UK observers will be embedded in French control rooms, and French observers embedded in UK control rooms, to help inform each other’s deployments.

The deal had been close for several months but the French government were reluctant to finalise it until there was a stable government in the UK, our correspondent added.

Foreign Secretary James Cleverly said the UK wanted to “significantly” reduce the number of crossings – but declined to set a target for reductions.

Today’s announcement may shift some officers closer to frontline decision-making – but it’s not clear how the deal helps the UK to solve three pressing issues.

Firstly, those new British teams (on top of those deployed since 2018) will only be observers.

They have no operational powers, so even if more boats and smugglers are intercepted, they can’t tell the French what to do with individual migrants who we know may try more than once to cross.

Secondly, some critics say the UK needs to look for a bigger continental-wide deal.
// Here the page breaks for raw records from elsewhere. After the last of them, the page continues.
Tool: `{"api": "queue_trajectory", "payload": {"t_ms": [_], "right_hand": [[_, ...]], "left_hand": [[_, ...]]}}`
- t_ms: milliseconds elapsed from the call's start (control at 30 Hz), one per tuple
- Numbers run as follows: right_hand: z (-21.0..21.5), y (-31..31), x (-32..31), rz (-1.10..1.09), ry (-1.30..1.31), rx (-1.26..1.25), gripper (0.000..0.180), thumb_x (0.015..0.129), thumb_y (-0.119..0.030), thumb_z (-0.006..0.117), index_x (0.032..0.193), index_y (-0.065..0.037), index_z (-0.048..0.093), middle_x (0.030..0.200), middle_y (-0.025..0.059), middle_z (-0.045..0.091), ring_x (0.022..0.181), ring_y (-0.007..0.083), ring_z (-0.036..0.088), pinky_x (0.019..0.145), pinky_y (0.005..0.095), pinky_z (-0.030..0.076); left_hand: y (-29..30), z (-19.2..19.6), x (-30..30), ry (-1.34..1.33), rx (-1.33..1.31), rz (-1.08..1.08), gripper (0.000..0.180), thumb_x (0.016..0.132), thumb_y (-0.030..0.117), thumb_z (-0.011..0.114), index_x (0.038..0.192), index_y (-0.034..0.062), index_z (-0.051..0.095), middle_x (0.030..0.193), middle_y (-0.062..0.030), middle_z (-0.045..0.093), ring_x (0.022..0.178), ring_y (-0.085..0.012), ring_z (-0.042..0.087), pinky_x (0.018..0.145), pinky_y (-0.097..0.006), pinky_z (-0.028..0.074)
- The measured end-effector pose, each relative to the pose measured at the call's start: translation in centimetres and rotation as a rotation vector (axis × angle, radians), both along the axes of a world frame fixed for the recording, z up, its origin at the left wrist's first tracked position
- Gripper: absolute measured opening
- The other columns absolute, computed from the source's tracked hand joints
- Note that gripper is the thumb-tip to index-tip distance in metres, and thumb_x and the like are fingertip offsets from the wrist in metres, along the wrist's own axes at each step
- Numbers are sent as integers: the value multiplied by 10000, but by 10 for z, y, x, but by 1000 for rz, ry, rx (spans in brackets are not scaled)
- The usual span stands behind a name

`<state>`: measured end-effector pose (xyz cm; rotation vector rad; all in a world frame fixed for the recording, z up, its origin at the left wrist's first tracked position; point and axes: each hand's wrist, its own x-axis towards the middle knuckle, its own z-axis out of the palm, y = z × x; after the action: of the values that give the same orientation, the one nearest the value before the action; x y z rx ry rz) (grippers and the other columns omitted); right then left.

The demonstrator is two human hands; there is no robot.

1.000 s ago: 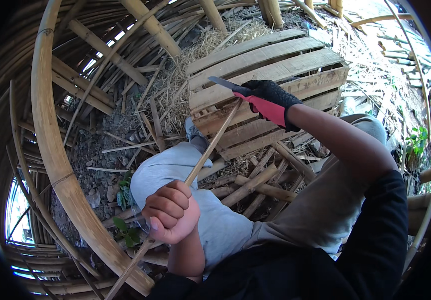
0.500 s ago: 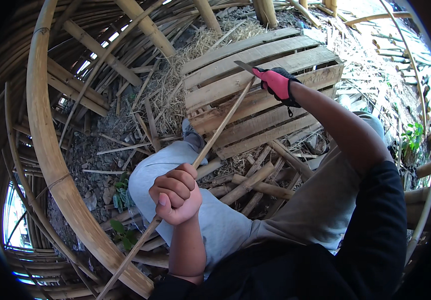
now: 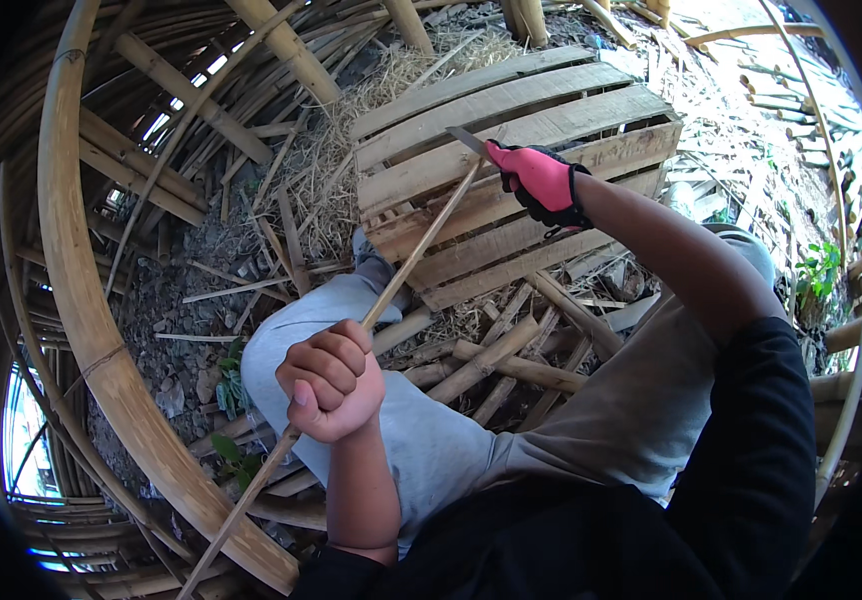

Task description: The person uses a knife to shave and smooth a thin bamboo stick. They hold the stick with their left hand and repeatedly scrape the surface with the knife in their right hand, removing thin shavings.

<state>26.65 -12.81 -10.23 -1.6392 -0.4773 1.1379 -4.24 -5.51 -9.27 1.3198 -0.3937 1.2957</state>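
Note:
My bare left hand (image 3: pixel 331 382) is closed in a fist around a long, thin bamboo strip (image 3: pixel 417 250). The strip slants from the lower left, past my fist, up to the wooden slatted pallet (image 3: pixel 491 110). On my right hand (image 3: pixel 543 182) is a pink and black glove, its fingers wrapped round a knife whose handle they hide. The knife's blade (image 3: pixel 468 141) points up and left, close by the strip's far end; whether the two touch I cannot tell. Both hands are over my bent legs and the pallet.
A thick curved bamboo pole (image 3: pixel 86 290) arches along the left. Cut bamboo pieces (image 3: pixel 491 362) lie between my legs. Straw (image 3: pixel 366 120) and rubble (image 3: pixel 166 320) cover ground beside the pallet, with green leaves (image 3: pixel 819 268) at the right. Bamboo bars stand behind.
Both hands have shifted slightly left, the strip and knife with them. The gloved hand is also a little lower. The surroundings have slid slightly left in the view too.

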Motion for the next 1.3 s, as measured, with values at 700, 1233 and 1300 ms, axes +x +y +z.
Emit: {"api": "queue_trajectory", "payload": {"t_ms": [700, 1233, 1300], "right_hand": [[7, 18, -1, 44, -186, 5, 624, 920, -708, 529, 686, -132, 484, 561, -28, 410, 394, 92, 338, 380, 282, 261], [-7, 15, -38, -110, -152, 73, 581, 929, -666, 554, 719, -126, 513, 539, -29, 405, 397, 92, 337, 390, 290, 250], [9, 2, -37, -27, -145, 9, 590, 927, -683, 542, 708, -136, 507, 522, -34, 390, 382, 87, 325, 377, 286, 244]], "left_hand": [[8, -3, -7, 1, -36, -24, 530, 957, 220, 440, 500, 154, 180, 422, 28, 222, 416, -134, 160, 516, -326, 202], [6, -4, -5, 16, -46, 1, 465, 924, 224, 392, 515, 169, 177, 443, 44, 217, 448, -112, 130, 551, -312, 193], [7, -2, -10, 15, -63, -10, 470, 923, 228, 393, 515, 172, 167, 440, 46, 207, 447, -114, 127, 547, -312, 188]]}}
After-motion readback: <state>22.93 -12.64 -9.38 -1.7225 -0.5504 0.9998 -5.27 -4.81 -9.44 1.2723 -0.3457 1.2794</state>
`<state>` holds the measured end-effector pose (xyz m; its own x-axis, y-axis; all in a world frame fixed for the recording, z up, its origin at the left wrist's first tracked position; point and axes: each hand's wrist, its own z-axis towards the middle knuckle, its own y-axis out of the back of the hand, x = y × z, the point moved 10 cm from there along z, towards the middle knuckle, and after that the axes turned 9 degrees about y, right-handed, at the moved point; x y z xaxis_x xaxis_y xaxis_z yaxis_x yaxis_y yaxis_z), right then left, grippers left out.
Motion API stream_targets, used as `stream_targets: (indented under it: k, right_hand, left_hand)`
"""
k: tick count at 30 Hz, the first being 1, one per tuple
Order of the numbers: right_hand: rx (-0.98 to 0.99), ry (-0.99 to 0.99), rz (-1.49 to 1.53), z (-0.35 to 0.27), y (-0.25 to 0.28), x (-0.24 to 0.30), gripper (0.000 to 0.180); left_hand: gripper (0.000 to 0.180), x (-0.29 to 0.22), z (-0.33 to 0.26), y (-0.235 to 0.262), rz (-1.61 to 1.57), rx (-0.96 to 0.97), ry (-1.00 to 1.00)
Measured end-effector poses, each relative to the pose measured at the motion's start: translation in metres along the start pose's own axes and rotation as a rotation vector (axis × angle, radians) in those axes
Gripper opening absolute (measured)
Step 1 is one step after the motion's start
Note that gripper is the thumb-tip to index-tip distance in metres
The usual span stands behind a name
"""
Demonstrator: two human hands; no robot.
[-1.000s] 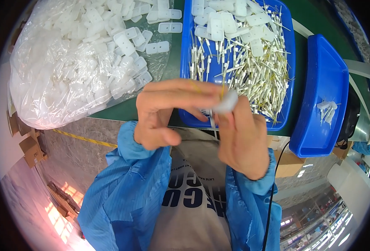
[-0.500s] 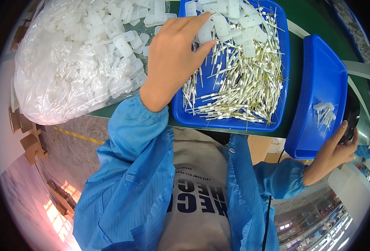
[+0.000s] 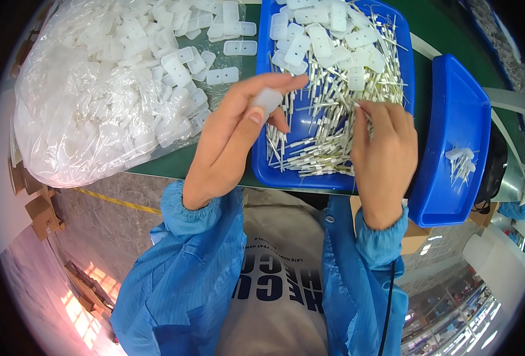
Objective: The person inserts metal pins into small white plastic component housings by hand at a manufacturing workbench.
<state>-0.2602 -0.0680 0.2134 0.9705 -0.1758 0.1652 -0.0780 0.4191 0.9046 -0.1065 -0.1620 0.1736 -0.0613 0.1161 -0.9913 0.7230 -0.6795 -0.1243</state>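
Note:
My left hand (image 3: 224,139) pinches a small translucent white plastic plate (image 3: 267,99) between thumb and fingers, above the left rim of a blue tray (image 3: 262,174). My right hand (image 3: 385,157) is over the right half of that tray, its fingertips pinched together among thin white-sleeved pins with wire-like ends (image 3: 327,139). Whether a pin is between those fingertips I cannot make out. More loose white plastic plates (image 3: 320,41) lie on top of the pins at the tray's far end.
A clear plastic bag (image 3: 78,130) heaped with white plates stands at the left on the green table (image 3: 155,161). At the right, a smaller blue tray (image 3: 446,196) holds a little cluster of plates and pins (image 3: 461,163). A black device (image 3: 496,169) sits beyond it.
My right hand has come from the black device at the right to the pins in the blue tray. The left hand has drawn back nearer from the plates, now with one plate in it.

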Motion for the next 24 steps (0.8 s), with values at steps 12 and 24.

But it chose not to be part of the EU’s irregular migrant management policies, as part of Brexit.

The final big challenge is on the UK side of the English Channel. The Home Office’s day-to-day battle to find somewhere to accommodate those who survive the sea is directly linked to the department’s huge backlogs and the delays in dealing with those who arrived before them.

Franck Dhersin, mayor of Teteghem near the coastal town of Dunkirk, said the increase in crossings this year had come despite “a lot of police” watching the coast.

“We are talking about 175km of beaches and dunes, where it is very easy to hide,” he told BBC Radio 4’s Today programme.

Natalie Elphicke, the Conservative MP for Dover, called the new deal “more of the same,” adding it “falls far short of what is needed”.

“The only thing that will tackle this issue is making sure that the boats are stopped in France before they get in the water,” she added.

The higher numbers of migrants making the crossing this year has been partly blamed on a big rise in the number of Albanian nationals making the journey.

So far this year 12,000 Albanians have arrived in the UK using small boats, compared to just 50 in 2020.

The deal comes after weeks of criticism aimed at the government for severe overcrowding at the migrant processing site in Manston, Kent, and for its spending on housing for those waiting for their asylum applications to be completed.

Last month, the Home Affairs Committee heard that the UK is spending almost £7m a day on hotels for asylum seekers, with only 4% of asylum claims by migrants who crossed the Channel last year having been processed.

The latest government figures for the year to the end of June 2022 showed that 103,000 asylum applications were awaiting a decision.

Ms Braverman has previously admitted the system was “broken” and Mr Sunak has said not enough asylum claims were being processed.

More than 40,000 people applying for asylum have waited between one and three years for a decision on their claim, according to a Refugee Council Freedom of Information request, reported in The Guardian.

It also reported that a further 725 migrants have been waiting for more than five years to have their claim processed.

It emerged last month there was severe overcrowding at Manston, with 4,000 people staying there rather than the 1,600 for which the site was intended.

Numbers have since been reduced to less than 1,600, according to immigration minister Robert Jenrick.

On Saturday it emerged people at Manston centre are to be vaccinated against highly contagious and sometimes fatal diphtheria after an outbreak.